Once we're in Cuba, we'll have to time our departure to avoid the Cuban navy gunship that goes out on regular four-hour patrols past the mouth of Marina Hemingway. And there's one other concern: Kellerman's source says someone was seen aboard the Mach Turtle recently. "Not a problem," says Kellerman, a grin on his face. "We'll just tie him up and leave him at the dock."
The plane to Havana is two hours late. The private eye and the captain pass the time in the lounge drinking Kalik beer and strategizing. "That marina is a hard place to get out of, and it's a slow fucking boat," says Kellerman. "It will take us two hours to get out into international waters."
"That doesn't mean anything, except there'll be more water under us when we sink," answers Newton, drawing on a hand-rolled cigarette.

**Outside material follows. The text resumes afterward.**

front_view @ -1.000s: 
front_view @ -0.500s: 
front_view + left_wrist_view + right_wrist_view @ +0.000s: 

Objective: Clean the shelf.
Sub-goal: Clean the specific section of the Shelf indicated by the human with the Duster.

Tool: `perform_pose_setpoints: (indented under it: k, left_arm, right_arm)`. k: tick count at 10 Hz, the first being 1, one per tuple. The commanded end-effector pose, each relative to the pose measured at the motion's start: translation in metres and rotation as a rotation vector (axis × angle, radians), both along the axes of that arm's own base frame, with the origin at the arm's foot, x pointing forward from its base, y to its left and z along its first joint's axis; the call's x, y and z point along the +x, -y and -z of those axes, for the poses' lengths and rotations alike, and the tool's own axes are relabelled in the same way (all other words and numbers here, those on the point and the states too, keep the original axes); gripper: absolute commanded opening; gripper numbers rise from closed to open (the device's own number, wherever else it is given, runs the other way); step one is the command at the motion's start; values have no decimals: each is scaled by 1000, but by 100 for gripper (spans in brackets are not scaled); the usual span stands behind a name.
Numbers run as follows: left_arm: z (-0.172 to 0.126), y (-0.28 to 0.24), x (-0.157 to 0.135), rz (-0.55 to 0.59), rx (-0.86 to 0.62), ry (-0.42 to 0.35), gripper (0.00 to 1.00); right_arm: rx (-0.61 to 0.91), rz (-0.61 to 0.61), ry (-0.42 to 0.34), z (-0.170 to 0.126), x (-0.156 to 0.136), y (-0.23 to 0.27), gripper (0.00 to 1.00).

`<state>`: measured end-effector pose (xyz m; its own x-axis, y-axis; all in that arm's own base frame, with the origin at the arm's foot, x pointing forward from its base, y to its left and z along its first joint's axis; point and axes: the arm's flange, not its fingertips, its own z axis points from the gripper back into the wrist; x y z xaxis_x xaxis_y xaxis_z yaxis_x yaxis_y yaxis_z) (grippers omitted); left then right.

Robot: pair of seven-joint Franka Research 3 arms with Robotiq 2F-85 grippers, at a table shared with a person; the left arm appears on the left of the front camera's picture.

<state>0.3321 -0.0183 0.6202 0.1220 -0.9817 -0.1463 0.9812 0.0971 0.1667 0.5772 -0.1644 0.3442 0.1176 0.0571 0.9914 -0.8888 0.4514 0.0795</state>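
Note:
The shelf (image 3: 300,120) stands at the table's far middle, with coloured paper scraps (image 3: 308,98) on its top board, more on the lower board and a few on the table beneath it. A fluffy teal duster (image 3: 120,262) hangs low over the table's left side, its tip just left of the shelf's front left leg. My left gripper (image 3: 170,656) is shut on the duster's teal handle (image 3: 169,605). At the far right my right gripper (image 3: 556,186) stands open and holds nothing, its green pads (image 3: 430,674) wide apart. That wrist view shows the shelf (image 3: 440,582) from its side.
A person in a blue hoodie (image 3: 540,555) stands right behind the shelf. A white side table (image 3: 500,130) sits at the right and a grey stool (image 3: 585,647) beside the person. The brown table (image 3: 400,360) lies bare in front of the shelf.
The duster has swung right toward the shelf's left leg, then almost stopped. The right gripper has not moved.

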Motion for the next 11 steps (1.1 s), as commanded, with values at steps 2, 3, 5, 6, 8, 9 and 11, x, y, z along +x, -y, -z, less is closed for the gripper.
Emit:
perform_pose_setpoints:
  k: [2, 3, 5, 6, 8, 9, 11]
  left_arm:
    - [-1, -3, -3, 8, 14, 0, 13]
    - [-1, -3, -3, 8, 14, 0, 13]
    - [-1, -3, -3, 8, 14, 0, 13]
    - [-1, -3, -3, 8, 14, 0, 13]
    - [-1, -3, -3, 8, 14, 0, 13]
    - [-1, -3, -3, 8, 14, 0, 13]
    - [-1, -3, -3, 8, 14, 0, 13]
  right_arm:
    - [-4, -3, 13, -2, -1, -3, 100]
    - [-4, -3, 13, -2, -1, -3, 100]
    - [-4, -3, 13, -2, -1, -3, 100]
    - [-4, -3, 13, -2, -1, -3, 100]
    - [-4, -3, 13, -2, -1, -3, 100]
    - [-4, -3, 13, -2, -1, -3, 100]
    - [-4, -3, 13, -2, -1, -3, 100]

Nassau to Havana is a popular route, and the Russian-made jetliner is full. It's also hot and cramped. The Russians have somehow managed to best their American counterparts by shoving the seats even closer together. On the plus side, there's free Cristal beer and a gorgeous Caribbean sunset outside to keep the passengers entertained.
The airport in Havana is as clean, bright, and modern as any in the United States, just smaller. International passengers wind through long hallways and down a flight of stairs before reaching customs. There you shove your passport and tourist card through a slotted glass window to an agent hunkered over a glowing computer screen in a dark booth. He punches keys and scrutinizes your documents for a few minutes, then buzzes you through a door at the far end of the booth. You pass through the metal detectors, and welcome to Cuba.